I often import holidays for other countries where I have business relationships so I can easily see that other people are not working, but I don’t need to see things like Christmas and Easter multiple times, so I tend to go and delete all the entries for these which are the same as in the UK. Similarly I tend to delete the Battle of the Boyne and St. Patrick’s day entries which are included for Northern Ireland, but since I am not there I don’t get to take a day off then so I get rid of them. (You can’t miss St. Patrick’s round here anyway for the number of fake Oirish pubs that are bedecked and festooned in green shamrock bunting for two weeks prior to the big day and even bigger night). You might not want to remove holidays for other countries if it is important for you to know if they actually do observe it as a holiday of course.
Don’t forget to switch back to a normal Calendar view when you are done, so in Outlook 2010 go to the View ribbon > Change view > Calendar (in older versions use View > Current view > Day / Week / Month).
In some countries it can be easier to simply ignore many of the dates provided in the Outlook.hol file and just create your own recurring events.
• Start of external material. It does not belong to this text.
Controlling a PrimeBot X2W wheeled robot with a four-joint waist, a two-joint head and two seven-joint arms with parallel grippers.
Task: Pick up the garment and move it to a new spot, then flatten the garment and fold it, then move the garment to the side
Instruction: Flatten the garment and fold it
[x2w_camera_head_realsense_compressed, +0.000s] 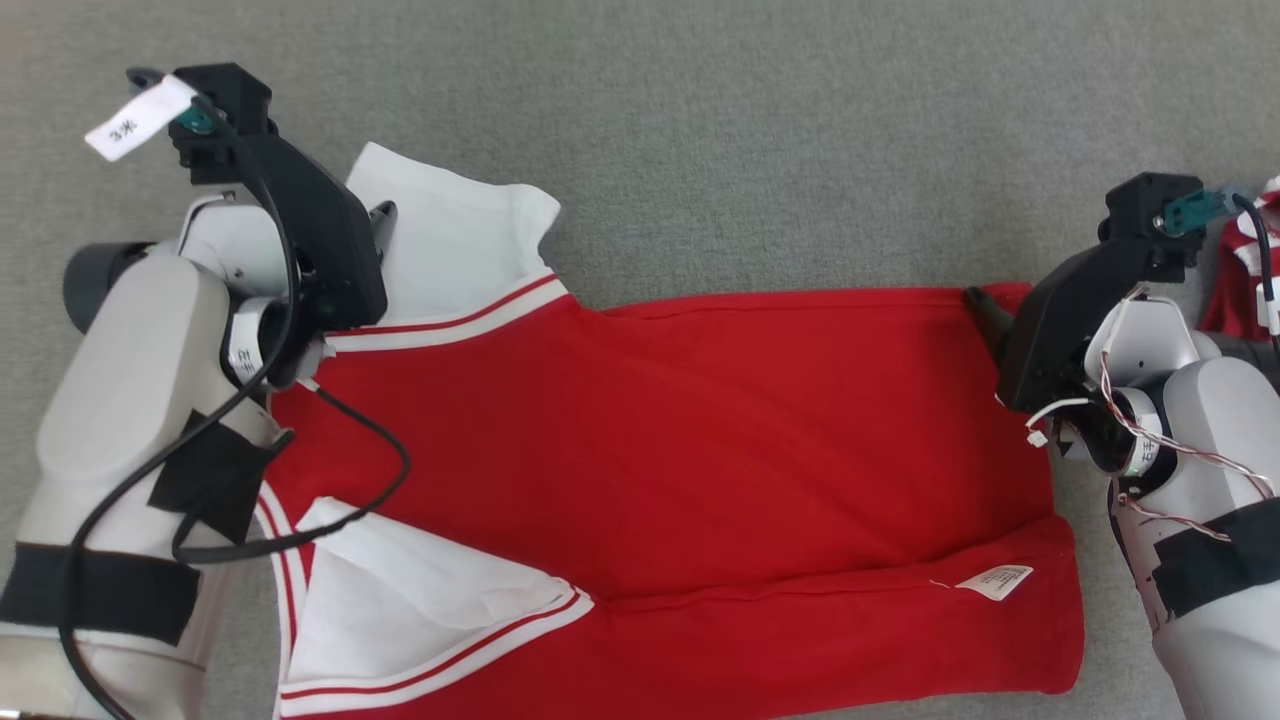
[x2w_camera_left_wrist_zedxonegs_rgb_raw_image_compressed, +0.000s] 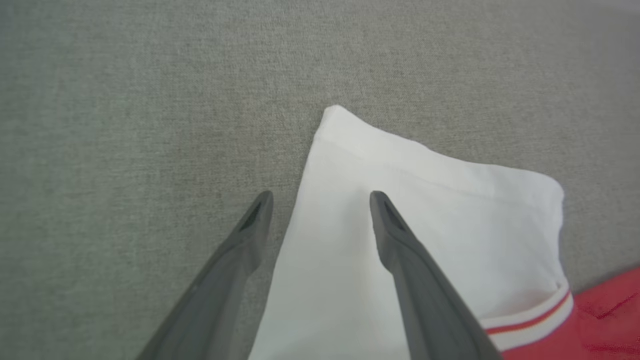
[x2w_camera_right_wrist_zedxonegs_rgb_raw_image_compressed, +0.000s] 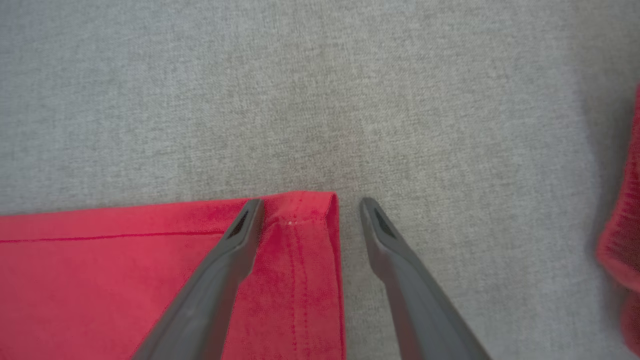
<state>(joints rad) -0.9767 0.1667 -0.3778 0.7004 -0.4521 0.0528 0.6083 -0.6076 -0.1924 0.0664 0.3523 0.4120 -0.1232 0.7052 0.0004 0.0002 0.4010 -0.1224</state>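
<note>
The garment (x2w_camera_head_realsense_compressed: 680, 440) is a red shirt with white sleeves, lying spread flat on the grey cloth surface, its length running left to right. My left gripper (x2w_camera_head_realsense_compressed: 375, 225) hovers open over the far white sleeve (x2w_camera_left_wrist_zedxonegs_rgb_raw_image_compressed: 425, 210). In the left wrist view, the left gripper (x2w_camera_left_wrist_zedxonegs_rgb_raw_image_compressed: 322, 197) straddles that sleeve's left edge, one finger over the grey surface and one over the white cloth. My right gripper (x2w_camera_head_realsense_compressed: 985, 310) is open at the far right hem corner (x2w_camera_right_wrist_zedxonegs_rgb_raw_image_compressed: 300, 250). In the right wrist view, the right gripper (x2w_camera_right_wrist_zedxonegs_rgb_raw_image_compressed: 312, 202) has one finger over the red cloth and one beside it. Neither holds anything.
Another red and white cloth (x2w_camera_head_realsense_compressed: 1245, 270) lies at the right edge, also seen as a red cloth (x2w_camera_right_wrist_zedxonegs_rgb_raw_image_compressed: 625, 250) in the right wrist view. A white care label (x2w_camera_head_realsense_compressed: 995, 580) sticks out near the garment's lower right. Bare grey surface (x2w_camera_head_realsense_compressed: 750, 130) stretches beyond the garment.
</note>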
For example in the UK there are Bank Holidays traditionally on the first and last Mondays in May, and the last Monday in August. (except in Scotland, who do it on the first Monday in August instead). This may not be 100% accurate when special cases arise (eg. Spring Bank holiday in 2012 has been moved form May to June – see my post about incorrect entries for more information).
It is also no use for things such as Christmas Day – the date of the Christian festival may be fixed, but the Bank Holiday may be observed on a different date if Christmas itself falls on a weekend. In the UK the rule is always to observe the day on the following Monday (and / or Tuesday if Boxing day also falls on the weekend), and likewise for New Year’s day. However, in other countries they take the Friday in place of a Saturday, and the Monday in place of a Sunday (ie. the nearest day) – I’m fairly sure this is the case in the US for example.
Do you have any special ways you use the features of Outlook for managing holidays? Any workarounds for strange recurrence patterns? Have you had problems in the past or simply never used the feature at all? All comments welcome!